YOUR ASSIGNMENT
Return every line of the listing below, unchanged, from its first line to the line holding "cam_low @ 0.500", that line included.

Segment Start: DATA SHOWN

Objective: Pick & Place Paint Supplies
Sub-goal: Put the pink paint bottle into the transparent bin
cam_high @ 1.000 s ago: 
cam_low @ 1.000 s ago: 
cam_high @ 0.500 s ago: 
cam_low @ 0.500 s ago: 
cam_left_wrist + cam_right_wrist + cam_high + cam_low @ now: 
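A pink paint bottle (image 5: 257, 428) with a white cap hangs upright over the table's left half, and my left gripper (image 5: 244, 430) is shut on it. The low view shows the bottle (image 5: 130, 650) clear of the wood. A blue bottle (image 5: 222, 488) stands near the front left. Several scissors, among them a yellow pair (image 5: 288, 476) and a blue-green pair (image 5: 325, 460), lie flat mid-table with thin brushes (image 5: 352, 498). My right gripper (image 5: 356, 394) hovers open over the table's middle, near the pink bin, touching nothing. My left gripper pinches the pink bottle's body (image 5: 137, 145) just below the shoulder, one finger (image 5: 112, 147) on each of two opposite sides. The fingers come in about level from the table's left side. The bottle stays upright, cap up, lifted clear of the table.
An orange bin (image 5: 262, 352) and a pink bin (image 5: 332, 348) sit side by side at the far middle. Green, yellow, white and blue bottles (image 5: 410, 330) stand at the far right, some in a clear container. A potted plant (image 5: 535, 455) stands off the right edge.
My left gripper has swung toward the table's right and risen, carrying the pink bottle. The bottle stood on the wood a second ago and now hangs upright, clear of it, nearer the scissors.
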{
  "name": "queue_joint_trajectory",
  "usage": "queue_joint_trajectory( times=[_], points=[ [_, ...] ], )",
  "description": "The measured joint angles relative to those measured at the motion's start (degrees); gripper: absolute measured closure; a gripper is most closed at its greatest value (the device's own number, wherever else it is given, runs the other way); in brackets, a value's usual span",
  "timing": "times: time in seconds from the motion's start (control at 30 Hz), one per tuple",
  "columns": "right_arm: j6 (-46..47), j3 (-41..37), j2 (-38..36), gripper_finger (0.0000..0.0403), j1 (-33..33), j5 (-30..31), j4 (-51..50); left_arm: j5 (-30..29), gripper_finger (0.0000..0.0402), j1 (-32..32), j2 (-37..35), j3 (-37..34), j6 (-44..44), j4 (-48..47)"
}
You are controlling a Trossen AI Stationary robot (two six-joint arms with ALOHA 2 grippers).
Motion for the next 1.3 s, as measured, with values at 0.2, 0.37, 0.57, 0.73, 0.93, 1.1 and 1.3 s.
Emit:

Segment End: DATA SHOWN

REPLY
Objective: Pick & Place Paint Supplies
Sub-goal: Put the pink paint bottle into the transparent bin
cam_high @ 1.000 s ago: 
cam_low @ 1.000 s ago: 
cam_high @ 0.500 s ago: 
cam_low @ 0.500 s ago: 

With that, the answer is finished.